In a sense, the Bronx Freedom Fund is Rivera’s baby just as the city-wide program would be Mark-Viverito’s. Rivera was approached by the Bronx Defenders (a nonprofit legal defense group) in 2010 shortly after he defeated disgraced then-Sen. Pedro Espada for his seat.
The problem, the group told him, was that they were operating in a legal grey area. A judge ordered the defenders to stop handing out bail in 2009. Rivera successfully advocated a bill that lays down guidelines for charitable bail groups based on rules that govern such groups in other states. It also provides a licensing system. When the bill passed in 2012, the Freedom Fund became the state’s first licensed charitable bail fund.
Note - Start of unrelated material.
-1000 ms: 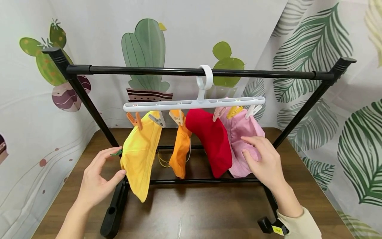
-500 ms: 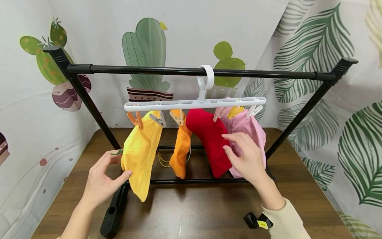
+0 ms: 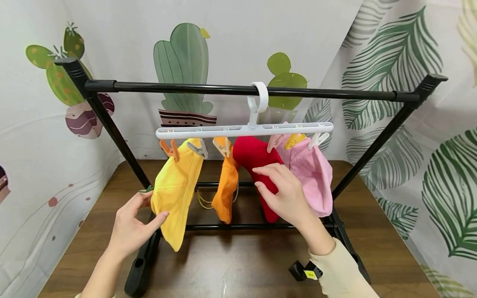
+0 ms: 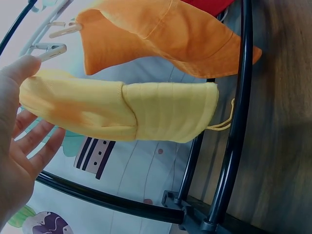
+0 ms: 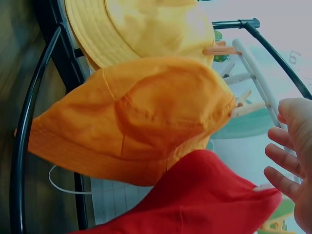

Work said that the impact the program has had can be seen in the case of Fund client Billy, who was charged with a misdemeanor DUI and was unable to afford bail. Work has overseen Billy’s case for more than a year. “His case just closed, and he came to court over a year and a half 11 times and never missed a date,” she said. “He works with senior citizens, he’s going to pharmacy school, and he’s always shown up to those court dates with a smile on his face.”
“If the Bronx Freedom Fund had not stepped in to help, I would have had to stay in jail until my trial was completed and I would have lost my job as a senior care aide,” Billy said in a statement. “Thanks to them, I was not only able to return home immediately, but I was also able to fight my case and resolve it by attending an alcohol treatment program.”
Mark-Viverito’s pitch for a city-based jail fund also takes into account the fact that keeping people like Billy in jail costs the city money. She estimated in her speech that a city-wide fund could save the city millions a year. “Whether it’s the $100,000 a year it costs to house someone on Rikers – or the public assistance programs many must access upon leaving – New Yorkers are paying this bill,” Mark-Viverito said in her speech. “And let’s not forget, the U.S. Attorney’s Office issued a scathing report, finding excessive force and violence at Rikers Island,” she added. “We cannot continue to lock up those accused of low level, non-violent offenses without recognizing the dire, long-term consequences to them and to our city.”
Mark-Viverito’s plan appears to be in its infancy, but legislation could be introduced any time, especially as budget season has begun and money for even a city pilot program may be included in the Council’s budget.
Even with a successful city-based venture, Rivera said, “I don’t imagine the Freedom Fund is going away.” He said he is excited to see the city plan come together: “Imagine how many thousands of lives can be positively impacted if we put the same work in with the correct people.”